Владимир Михайлович Данилов
Семнадцать перышек
Смотрители Акан-коски
Валька открыл глаза. Спросонья он не сразу сообразил: утро сейчас или вечер. На столе по-прежнему горела керосиновая лампа. Отец стоял у стола, и огромная тень от его фигуры распласталась по всей стене. Отец размахивал руками, и тень суматошно вздрагивала, взбиралась на потолок. Казалось, какая-то неведомая ночная птица залетела в маленькую комнату кордона, бьется о стены, о потолок и никак не может выбраться.
Пожалуй, еще ночь. В черном, лаковом стекле окна ни звездочки, ни проблеска ранней зари. Дядя Ефим сидит в своем углу и медленно скручивает цигарку.
Отец говорит отрывисто и резко:
— Уходи, Ефим… Завтра же. Мальчишка и так уже насмотрелся на твой промысел. Довольно… Не нужен ты здесь. Уходи…
Дядя Ефим недовольно хмыкнул и, чиркнув спичкой, закурил.
Лицо его потонуло в облачке дыма.
Когда дым растянулся в синюю полоску и призрачной пеленой повис над лампой, дядя Ефим исподлобья взглянул на отца.
— Значит, гонишь, — глухо произнес он. — А на фронте мы с тобой, Павел, из одного котелка ели… Аль забыл?
— Нет, Ефим. Не забыл. Но ты и в котелке шарил по дну. Слышал бы тогда наш ротный повар твои речи…
Теперь отец говорил спокойно и неторопливо. Но почему-то каждое его слово было жестким и тяжелым. Дядя Ефим втянул голову в плечи и хмуро дымил цигаркой.
— А вспомни наши атаки… Из окопа ты норовил выскочить последним. Говорил, что первая пуля не для тебя. Это, Ефим, забыть трудно.
Я думал, война тебя чему-нибудь научит. А ты все такой же, все о себе печешься. В такую глухомань забрался и го со своим черпаком. В общем рад был тебя видеть, но не таким… Уходи…Дядя Ефим поднял голову и тихо произнес:
— Ладно, Павел. Ты хозяин, я — гость. Как говорят, насильно мил не будешь, коли пришелся не ко двору. Знамо бы такое дело, пораньше спать залег. И то, отоспаться перед дорогой надо.
Пока отец и дядя Ефим укладывались на скрипучие койки, Валька прищурил глаза. Но едва лампа погасла и комнатка кордона погрузилась в темноту, глаза открылись сами. Какой уж тут сон, если только что Валька услышал, как отец гонит своего фронтового друга. Может быть, отец погорячился? А если нет, то как же он, Валька, завтра будет смотреть в глаза дяде Ефиму?
Сразу сто вопросов заполнили Валькину голову, и на каждый он должен сам найти ответ.

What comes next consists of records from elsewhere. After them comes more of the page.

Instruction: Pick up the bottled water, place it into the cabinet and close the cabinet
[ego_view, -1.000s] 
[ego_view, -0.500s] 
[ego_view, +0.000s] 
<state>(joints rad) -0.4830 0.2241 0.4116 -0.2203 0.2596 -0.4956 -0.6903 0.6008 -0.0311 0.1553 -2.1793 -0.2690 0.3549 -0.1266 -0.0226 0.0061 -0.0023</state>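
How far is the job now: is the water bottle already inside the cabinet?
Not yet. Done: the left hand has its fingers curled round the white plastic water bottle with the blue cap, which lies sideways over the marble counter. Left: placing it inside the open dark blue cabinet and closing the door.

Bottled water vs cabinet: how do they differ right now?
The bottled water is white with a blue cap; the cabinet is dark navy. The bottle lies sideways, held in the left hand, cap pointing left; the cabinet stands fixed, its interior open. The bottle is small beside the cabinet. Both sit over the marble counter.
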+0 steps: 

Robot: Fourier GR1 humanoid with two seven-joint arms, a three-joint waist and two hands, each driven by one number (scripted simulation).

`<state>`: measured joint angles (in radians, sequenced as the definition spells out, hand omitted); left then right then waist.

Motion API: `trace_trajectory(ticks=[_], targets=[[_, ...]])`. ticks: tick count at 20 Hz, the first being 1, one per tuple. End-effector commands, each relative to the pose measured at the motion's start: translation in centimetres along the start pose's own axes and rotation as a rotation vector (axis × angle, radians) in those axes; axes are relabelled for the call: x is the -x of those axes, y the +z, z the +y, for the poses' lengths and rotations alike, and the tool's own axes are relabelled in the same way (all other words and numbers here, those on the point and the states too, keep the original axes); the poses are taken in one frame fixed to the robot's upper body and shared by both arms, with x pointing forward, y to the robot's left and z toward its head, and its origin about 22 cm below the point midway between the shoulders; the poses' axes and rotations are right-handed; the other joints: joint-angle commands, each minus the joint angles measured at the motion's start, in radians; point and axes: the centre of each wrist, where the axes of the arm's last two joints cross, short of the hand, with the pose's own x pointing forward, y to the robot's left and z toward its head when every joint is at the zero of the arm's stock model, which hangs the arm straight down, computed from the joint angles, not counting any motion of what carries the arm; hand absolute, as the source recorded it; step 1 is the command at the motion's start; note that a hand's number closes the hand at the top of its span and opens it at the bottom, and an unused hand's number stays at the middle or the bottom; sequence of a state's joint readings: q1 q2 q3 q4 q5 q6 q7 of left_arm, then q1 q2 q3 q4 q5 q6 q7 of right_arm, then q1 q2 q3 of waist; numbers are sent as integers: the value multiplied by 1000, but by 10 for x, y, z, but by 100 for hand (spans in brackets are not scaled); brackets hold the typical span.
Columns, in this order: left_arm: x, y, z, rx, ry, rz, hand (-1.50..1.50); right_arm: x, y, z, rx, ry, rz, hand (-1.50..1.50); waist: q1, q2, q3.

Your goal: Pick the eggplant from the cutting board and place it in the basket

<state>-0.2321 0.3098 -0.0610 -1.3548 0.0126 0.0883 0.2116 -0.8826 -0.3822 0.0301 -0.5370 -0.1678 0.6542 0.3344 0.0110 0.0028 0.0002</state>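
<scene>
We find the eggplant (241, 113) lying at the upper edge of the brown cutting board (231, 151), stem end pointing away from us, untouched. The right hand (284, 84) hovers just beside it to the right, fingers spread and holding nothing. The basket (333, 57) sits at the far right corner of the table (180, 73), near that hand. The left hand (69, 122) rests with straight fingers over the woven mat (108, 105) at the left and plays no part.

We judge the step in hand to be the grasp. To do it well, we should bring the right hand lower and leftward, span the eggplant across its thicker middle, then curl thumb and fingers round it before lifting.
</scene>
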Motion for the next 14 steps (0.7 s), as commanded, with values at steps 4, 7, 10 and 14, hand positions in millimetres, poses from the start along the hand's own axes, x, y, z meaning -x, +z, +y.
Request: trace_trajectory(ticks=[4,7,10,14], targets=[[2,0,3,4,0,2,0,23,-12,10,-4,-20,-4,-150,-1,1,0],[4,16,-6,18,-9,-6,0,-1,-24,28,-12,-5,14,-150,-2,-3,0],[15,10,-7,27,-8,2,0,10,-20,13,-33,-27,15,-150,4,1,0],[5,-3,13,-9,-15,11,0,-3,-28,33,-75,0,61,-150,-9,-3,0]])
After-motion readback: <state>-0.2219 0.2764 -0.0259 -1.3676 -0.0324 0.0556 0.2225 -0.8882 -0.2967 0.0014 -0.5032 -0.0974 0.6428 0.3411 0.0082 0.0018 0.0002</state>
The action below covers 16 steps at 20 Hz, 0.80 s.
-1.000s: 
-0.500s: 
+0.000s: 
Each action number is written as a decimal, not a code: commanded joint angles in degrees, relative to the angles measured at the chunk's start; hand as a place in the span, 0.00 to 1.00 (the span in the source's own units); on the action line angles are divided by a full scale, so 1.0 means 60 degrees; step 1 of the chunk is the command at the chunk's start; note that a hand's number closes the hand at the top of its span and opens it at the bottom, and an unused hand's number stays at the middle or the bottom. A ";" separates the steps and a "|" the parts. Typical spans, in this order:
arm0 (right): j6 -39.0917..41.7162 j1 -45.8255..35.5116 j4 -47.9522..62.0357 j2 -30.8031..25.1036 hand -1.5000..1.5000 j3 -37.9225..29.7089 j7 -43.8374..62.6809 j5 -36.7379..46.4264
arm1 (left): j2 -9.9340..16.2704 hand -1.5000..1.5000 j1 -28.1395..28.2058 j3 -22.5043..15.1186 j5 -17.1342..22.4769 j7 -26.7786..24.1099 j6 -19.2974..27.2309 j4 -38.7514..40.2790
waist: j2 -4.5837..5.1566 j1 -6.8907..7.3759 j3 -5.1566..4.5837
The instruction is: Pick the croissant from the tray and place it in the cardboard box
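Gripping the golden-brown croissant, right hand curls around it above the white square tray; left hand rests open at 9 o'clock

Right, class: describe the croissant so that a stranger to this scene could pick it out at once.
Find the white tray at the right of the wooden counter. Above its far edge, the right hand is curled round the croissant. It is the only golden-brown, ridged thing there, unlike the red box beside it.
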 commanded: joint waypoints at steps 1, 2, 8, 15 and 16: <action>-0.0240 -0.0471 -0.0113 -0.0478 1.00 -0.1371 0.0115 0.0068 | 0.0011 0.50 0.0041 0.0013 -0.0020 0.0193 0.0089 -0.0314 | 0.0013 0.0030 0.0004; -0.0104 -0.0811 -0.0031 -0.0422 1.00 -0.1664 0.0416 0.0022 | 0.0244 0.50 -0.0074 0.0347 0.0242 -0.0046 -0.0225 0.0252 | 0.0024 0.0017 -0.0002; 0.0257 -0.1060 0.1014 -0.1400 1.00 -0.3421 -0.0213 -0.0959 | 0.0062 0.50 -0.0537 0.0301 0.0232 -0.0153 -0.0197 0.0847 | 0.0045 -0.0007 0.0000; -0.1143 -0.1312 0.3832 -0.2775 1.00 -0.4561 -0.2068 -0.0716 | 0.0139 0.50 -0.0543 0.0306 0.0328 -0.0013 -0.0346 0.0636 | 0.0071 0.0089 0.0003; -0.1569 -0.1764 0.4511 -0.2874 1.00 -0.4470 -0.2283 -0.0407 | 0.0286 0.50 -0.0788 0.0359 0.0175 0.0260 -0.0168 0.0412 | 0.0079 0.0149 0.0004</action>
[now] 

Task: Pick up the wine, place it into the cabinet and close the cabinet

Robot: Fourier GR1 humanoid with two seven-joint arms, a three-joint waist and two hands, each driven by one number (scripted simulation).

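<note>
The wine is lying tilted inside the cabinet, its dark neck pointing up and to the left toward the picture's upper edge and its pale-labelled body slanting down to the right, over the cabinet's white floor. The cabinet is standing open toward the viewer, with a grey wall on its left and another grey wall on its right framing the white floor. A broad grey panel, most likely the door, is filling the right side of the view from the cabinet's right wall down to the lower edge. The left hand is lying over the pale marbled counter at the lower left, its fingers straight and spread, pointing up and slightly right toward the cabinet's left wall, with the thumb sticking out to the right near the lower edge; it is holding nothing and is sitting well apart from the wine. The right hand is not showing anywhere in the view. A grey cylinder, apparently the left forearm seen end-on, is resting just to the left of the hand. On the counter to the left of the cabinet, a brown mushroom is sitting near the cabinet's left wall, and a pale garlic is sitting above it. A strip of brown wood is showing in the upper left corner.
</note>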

Валька, не мигая, глядел в темноту и вспоминал каждый день, прожитый на кордоне.
…Домик кордона построили давно, когда по Суле впервые начали сплавлять лес. Такие домики выросли и на Горелом мосту, в протоке между Лексозером и озером Карги, у истока порожистой Сулы и здесь на девятом километре реки, у самого большого порога Акан-коски. Отец говорил, что и ниже по течению есть пороги. Там тоже сплавщики несут патрульную службу и живут в таком же кордоне.
Без кордонов на порожистой реке не обойтись. Пропустят сплавщики кошель с лесом через один порог, а река их несет уже к другому. Не будь людей у порога, стиснутая скалами Сула по своему распорядится бревнами. Наставит тычков, запыжует русло, набросает бревна в несколько слоев так, что комли их, как стволы зениток, поднимутся над водой. И готов залом. А чтобы разобрать его, сколько людей и времени надо.